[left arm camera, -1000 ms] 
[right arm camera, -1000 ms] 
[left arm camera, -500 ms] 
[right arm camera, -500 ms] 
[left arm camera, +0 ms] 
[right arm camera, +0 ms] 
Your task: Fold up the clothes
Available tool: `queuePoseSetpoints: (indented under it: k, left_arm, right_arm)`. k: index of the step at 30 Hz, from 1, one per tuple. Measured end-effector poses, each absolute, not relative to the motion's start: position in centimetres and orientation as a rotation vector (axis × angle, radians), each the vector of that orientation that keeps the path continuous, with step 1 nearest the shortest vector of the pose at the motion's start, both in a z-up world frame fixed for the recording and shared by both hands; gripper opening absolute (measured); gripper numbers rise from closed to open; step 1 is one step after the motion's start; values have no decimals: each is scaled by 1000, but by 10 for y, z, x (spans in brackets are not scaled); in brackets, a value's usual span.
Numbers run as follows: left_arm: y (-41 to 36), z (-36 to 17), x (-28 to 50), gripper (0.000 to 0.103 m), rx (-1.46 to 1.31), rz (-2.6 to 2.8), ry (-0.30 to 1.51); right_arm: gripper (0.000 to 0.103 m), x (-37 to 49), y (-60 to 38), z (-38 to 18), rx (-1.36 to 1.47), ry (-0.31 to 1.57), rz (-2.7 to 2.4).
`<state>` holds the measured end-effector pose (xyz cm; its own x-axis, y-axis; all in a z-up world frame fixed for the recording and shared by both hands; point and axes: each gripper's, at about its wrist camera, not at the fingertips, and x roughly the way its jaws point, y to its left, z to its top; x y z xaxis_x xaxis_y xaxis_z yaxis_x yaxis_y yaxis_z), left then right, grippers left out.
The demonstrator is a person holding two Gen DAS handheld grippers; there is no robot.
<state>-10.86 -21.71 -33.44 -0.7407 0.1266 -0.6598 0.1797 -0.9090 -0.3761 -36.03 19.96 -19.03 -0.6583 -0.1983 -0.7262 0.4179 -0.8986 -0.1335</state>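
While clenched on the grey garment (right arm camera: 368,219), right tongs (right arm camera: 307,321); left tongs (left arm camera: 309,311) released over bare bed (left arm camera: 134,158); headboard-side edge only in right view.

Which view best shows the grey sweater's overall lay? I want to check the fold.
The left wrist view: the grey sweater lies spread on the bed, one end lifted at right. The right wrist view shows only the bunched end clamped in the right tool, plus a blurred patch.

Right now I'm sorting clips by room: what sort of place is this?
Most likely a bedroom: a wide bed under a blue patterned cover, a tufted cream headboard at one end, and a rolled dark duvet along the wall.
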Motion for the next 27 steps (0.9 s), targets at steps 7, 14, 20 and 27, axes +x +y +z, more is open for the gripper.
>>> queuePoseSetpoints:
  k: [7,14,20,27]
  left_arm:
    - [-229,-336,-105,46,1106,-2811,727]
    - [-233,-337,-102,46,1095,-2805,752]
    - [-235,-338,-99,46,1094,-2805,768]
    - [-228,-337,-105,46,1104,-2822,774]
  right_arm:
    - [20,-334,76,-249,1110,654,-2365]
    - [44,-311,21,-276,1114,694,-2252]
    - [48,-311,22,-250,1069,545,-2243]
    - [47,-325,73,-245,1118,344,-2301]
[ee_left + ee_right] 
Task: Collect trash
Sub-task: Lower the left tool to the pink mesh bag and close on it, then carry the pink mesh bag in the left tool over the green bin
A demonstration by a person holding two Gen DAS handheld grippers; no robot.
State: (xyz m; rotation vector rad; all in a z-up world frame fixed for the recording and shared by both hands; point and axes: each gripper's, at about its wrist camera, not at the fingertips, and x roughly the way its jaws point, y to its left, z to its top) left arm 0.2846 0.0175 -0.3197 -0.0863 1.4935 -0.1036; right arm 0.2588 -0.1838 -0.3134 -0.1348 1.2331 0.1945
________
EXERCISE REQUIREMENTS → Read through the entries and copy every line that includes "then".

EXPECTED ANSWER →
`<state>` holds the measured end-effector pose (xyz cm; its own x-axis, y-axis; all in a z-up world frame fixed for the recording and shared by both hands; point and axes: each gripper's, at about its wrist camera, not at the fingertips, and x roughly the way its jaws point, y to its left, z to its top; x y z xaxis_x xaxis_y xaxis_z yaxis_x yaxis_y yaxis_z), left then right, grippers left out.
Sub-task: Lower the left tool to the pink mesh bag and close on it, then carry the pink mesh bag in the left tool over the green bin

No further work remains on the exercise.